Thursday was a chance for the veterans to see Clemson, and it resonated with local veteran Sam Wigley of Six Mile, who is a Marine veteran, a 2006 Daniel High School graduate and Clemson graduate (December of 2016). Wigley is also an outreach associate for Upstate Warrior Solutions, a veteran non-profit organization that helps veterans find jobs, housing, and healthcare in the tri-county area.

“It’s been a really great week. I’ve seen a lot of guys really happy to be out here participating, and we provided about eight veterans, but the majority came from Camp LeJeune,” Wigley said. “Everybody has had a blast getting to stay with different families and getting to experience the lake and relaxation for a while.”

Wigley says it’s special to see how the Clemson community continues to support veterans.

“I remember the first time they did this, I was in the Marine Corps at the time, and my mom wrote me saying they were doing this event and that there was a huge turnout, which is great,” Wigley said. “But it’s been even better to see the continued support and have people still coming out year after year supporting the veterans.
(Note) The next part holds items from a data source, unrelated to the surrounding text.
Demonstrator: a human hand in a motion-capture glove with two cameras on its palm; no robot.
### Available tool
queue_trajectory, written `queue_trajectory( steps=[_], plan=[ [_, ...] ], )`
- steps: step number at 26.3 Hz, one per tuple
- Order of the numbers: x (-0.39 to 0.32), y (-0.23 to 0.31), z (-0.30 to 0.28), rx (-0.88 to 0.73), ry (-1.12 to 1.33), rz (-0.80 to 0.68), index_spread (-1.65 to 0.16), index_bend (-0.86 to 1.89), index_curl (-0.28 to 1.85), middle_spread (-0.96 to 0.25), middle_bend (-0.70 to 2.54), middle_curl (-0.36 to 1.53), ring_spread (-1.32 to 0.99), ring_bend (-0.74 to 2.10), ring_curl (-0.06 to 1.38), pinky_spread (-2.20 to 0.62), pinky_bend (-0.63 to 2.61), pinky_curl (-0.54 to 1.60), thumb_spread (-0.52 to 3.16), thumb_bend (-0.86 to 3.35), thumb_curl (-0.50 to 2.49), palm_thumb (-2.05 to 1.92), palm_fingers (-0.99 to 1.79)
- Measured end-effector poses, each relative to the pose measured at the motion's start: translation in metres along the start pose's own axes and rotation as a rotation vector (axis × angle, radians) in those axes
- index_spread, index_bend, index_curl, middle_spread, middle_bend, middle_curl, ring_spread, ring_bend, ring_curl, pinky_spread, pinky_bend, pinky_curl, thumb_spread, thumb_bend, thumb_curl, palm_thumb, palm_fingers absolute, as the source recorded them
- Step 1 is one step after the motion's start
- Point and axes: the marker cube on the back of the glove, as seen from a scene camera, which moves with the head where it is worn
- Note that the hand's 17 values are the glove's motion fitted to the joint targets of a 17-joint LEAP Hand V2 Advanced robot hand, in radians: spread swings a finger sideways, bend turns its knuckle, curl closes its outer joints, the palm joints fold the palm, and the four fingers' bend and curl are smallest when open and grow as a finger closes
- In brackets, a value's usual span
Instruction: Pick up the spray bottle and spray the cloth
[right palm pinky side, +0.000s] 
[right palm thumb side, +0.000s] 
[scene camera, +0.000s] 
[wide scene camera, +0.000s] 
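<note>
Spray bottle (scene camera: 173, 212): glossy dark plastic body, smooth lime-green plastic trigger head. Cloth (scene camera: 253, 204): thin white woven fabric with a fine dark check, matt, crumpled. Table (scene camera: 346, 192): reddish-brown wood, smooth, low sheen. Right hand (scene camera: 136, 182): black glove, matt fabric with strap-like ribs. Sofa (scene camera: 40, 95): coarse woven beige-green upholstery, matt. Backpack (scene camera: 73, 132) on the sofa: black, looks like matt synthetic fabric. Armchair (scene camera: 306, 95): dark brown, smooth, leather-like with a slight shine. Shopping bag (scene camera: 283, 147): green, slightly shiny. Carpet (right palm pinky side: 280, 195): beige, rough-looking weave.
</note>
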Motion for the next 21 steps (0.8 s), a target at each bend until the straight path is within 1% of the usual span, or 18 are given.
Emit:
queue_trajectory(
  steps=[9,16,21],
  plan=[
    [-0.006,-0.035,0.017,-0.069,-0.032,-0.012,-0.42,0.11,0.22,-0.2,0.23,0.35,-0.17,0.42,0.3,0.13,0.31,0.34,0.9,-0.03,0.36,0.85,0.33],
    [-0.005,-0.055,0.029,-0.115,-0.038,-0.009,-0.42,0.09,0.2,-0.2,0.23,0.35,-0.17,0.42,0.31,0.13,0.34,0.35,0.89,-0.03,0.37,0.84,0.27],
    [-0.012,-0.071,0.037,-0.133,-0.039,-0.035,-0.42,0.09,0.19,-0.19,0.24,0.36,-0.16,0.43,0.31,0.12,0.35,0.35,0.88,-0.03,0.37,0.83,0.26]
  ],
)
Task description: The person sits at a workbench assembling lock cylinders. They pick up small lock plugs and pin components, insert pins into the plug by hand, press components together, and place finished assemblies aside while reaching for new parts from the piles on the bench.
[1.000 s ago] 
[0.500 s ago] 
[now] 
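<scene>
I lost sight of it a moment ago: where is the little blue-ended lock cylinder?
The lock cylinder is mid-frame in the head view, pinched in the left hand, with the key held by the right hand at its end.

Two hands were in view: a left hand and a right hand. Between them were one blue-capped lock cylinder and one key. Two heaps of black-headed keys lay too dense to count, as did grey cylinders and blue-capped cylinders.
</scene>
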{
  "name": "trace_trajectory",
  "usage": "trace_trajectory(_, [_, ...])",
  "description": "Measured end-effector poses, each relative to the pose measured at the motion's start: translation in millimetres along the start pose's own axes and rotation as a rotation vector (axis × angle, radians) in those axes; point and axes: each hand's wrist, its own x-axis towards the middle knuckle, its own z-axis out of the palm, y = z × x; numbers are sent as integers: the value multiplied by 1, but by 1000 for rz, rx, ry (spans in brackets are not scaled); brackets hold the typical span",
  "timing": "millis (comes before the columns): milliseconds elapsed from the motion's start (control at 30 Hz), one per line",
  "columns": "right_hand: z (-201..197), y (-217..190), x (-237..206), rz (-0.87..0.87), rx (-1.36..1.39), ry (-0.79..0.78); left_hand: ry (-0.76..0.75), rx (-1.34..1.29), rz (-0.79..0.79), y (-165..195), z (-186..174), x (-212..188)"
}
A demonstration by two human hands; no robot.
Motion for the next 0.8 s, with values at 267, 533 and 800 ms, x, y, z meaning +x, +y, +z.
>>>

It says a lot about the community and how supportive they are.”

Mike Money, Assistant Athletic Director for Marketing & Game Management, says Clemson's military heritage makes the event a no-brainer.

“Hosting these brave men and women is truly an honor. Clemson has such a rich military heritage and bringing these Marines to campus each year is something that we all look forward to," Money said. "While it’s just a small way to say thank you for their service, having them on campus and giving them a behind the scenes tour is a small token of our appreciation.”

Hector Fernandez, originally from Puerto Rico (born and raised), now makes his home in Orlando and is on active duty at Camp LeJeune, was also a part of the events.

“It’s very special, because a lot of Marines don’t get to feel appreciated, and a lot of them don’t know there are people out there that still do care and appreciate us,” Fernandez said. “It’s not the 1970s era where a lot of the military coming back from Vietnam didn’t get any love or appreciation for the things they did. This is a new era, and it’s great for the Marines to kind of see that and know there are communities out there rooting for us.

“Staying with the families and seeing how appreciative they are of us and them going the extra mile they go to make sure we’re welcome is special. And a lot of people don’t realize the logistics and how it takes almost an entire year for the entire community, town and almost state to come together for this. It’s a big thing.”

For Wigley, however, there was an added benefit for a man who grew up in the shadow of Death Valley.

“The family I got to stay with is great, and I just had a blast, he said. “It just made me really look forward to football season.”